▶ **Work request**
Your answer must be an exact copy of the lines below, from the first through the one with "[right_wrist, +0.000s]", with no pictures.

====== Provided data

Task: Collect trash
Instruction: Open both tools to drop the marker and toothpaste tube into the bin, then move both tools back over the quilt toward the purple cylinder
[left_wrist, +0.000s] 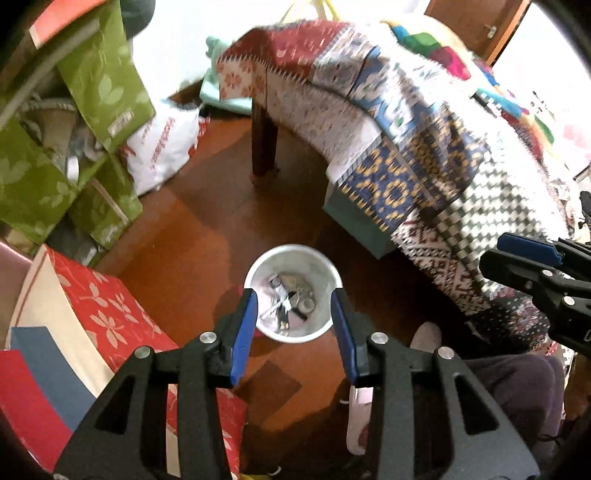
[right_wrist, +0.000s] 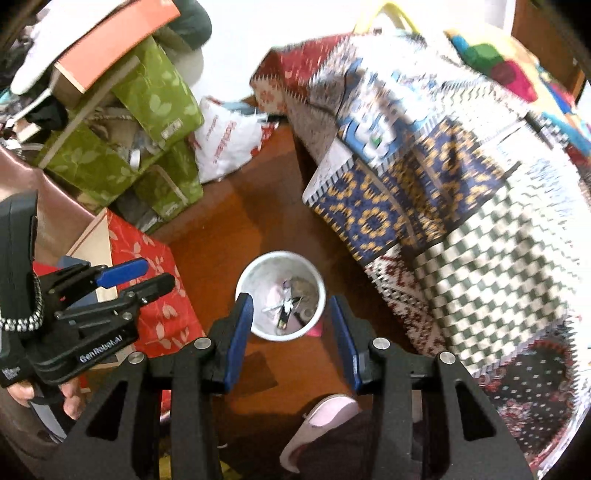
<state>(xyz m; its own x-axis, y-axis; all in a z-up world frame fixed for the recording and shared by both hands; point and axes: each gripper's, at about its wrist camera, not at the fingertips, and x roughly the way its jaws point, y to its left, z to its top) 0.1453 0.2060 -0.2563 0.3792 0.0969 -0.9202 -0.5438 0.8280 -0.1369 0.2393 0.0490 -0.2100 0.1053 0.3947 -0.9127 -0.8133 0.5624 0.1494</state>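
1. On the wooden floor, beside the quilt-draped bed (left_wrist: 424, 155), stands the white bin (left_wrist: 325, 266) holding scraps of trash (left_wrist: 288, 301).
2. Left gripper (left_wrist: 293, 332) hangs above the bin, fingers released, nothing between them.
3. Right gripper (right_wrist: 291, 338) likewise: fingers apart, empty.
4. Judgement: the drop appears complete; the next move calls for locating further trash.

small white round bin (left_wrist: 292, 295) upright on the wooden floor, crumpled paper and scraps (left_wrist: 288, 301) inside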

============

▶ **Solution to the problem**
Task: Collect trash
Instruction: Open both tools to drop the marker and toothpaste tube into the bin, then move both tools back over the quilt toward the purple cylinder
[left_wrist, +0.000s] 
[right_wrist, +0.000s] 

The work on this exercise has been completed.